Tong's Work Notes

Wednesday, March 9, 2022

Analyzing Istio Performance

Based on the instruction from this link. One can find some performance information, the following two things one can do to help when running the tool in a server which does not have browser. 1. Specify an IP address which can be reached from outside of the machine, for example, the original command looks like this

go tool pprof -http=:8888 localhost:8080/debug/pprof/heap

One can use a specific IP address to allow access from outside of the machine which is running the tool

go tool pprof -http=192.168.56.32:8888 localhost:8080/debug/pprof/heap

2. When running in the server env. -no_browser option probably will be nice to avoid the warning messages from the process.

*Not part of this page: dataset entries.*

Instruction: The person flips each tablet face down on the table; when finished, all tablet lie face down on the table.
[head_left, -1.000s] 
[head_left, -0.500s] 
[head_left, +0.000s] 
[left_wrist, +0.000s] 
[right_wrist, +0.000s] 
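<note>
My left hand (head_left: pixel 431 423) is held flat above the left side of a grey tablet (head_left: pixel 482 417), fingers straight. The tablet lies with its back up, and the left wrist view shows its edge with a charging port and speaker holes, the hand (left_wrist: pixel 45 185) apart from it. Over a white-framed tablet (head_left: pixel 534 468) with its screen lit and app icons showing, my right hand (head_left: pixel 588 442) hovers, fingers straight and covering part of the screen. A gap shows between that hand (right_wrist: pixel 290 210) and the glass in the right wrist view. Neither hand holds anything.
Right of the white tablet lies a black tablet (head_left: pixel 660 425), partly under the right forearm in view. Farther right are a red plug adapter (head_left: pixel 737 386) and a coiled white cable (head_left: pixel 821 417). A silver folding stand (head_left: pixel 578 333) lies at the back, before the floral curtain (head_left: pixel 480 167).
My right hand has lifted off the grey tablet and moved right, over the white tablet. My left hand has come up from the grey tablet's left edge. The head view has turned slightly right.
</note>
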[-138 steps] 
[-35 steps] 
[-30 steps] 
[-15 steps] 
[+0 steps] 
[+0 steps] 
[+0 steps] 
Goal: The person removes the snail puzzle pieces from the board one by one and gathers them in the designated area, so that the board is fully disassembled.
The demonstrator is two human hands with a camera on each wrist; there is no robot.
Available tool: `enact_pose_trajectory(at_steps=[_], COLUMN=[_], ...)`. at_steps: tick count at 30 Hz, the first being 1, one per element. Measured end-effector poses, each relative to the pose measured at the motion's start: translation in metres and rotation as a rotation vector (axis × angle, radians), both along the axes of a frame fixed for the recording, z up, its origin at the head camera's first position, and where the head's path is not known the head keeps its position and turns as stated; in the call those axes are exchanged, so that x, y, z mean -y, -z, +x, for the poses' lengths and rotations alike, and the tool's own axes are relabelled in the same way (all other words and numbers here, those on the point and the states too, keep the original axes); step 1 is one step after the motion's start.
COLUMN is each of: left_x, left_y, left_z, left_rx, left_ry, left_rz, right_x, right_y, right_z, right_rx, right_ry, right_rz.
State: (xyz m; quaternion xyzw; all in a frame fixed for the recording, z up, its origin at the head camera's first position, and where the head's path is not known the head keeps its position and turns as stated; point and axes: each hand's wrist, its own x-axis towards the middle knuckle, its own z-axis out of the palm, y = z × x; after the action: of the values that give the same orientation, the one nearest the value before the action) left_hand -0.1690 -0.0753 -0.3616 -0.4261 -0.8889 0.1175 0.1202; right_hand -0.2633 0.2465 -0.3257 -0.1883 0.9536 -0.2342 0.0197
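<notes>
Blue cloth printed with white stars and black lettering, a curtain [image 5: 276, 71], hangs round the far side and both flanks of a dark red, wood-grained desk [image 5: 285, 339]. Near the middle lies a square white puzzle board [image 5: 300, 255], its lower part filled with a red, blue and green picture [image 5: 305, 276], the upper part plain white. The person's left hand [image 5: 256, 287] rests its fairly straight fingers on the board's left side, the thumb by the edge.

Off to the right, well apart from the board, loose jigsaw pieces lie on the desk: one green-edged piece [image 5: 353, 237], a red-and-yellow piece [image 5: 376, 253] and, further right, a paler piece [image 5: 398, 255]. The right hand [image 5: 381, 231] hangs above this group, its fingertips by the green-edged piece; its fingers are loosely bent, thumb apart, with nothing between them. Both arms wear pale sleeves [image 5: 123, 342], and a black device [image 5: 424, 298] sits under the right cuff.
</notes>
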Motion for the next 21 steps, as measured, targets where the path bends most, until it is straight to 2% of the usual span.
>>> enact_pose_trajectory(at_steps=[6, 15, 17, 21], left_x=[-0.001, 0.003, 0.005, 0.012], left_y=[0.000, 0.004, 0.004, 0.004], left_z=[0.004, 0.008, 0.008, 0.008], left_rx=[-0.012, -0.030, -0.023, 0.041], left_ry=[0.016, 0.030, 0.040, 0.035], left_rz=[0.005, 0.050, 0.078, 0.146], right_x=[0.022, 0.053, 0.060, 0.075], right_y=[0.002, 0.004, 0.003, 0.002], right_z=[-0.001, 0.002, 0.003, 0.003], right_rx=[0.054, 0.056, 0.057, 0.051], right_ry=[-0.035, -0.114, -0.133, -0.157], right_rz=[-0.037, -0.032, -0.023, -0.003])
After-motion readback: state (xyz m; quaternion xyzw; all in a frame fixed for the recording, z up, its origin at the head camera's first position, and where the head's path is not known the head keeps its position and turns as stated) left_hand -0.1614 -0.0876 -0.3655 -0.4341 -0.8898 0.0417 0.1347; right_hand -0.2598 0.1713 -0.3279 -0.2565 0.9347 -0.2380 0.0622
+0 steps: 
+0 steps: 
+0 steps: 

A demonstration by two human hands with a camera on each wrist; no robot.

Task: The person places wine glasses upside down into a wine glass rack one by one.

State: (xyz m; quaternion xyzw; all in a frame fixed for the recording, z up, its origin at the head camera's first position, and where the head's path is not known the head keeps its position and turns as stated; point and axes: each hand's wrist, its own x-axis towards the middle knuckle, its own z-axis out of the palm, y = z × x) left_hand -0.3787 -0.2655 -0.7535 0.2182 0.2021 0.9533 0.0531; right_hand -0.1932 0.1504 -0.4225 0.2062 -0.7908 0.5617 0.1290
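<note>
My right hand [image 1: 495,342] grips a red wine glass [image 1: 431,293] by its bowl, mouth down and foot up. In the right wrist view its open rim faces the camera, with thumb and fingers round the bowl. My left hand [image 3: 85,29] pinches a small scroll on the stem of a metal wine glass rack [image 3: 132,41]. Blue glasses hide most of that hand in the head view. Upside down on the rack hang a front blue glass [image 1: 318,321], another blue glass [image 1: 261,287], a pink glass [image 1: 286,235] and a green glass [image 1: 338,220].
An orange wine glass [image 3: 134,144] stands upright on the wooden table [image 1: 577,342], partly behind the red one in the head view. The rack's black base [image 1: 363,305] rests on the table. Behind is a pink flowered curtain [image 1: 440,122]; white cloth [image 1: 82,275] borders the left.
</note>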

go tool pprof -no_browser -http=192.168.56.32:8888 localhost:8080/debug/pprof/heap

Monday, February 21, 2022

Run Istio Integration test in debug mode in VSCode

Assume that you've setup your istio project in VSCode, and also run go mod vendor,

you can do the following to debug step-by-step in VSCode.

1. Create a kind k8s cluster

2. Create an Istio integration k8s cluster topology file named single.json, like this.

[
  {
    "kind": "Kubernetes",
    "clusterName": "istio-testing",
    "network": "istio-testing",
    "meta": {
      "kubeconfig": "/home/ubuntu/.kube/config"
    }
  }
]

Notice that the kubeconfig field, the value should be the kube config file

3. Now in VSCode, make sure that you have the following in your settings.

    "go.buildTags": "integ",
    "go.testFlags": ["-args", "--istio.test.kube.topology=/home/ubuntu/test/single.json", "--istio.test.skipVM"],

Now if you nagivate to an integration test go file in VSCode, you should be able to click on the codelens `debug test` to start debugging your code.

=================================================

For multiple cluster integration tests, the following few items will need to be taken care of:

1. Create multiple clusters using this script with a topology json file

2. To use the code that you as a developer just built (such as istioctl or docker images such as pilot and proxyv2), you will need to make sure that these images get preloaded into the clusters created in the above step #1. If you use the scripts described in that step, then the newly built images should be loaded onto the cluster automatically.

3. In each test setup (most likely in TestMain method), you will need to setup how the tag and hub should be so that the process will use these images correctly. Otherwise, the process will use the public images not the ones that you just built.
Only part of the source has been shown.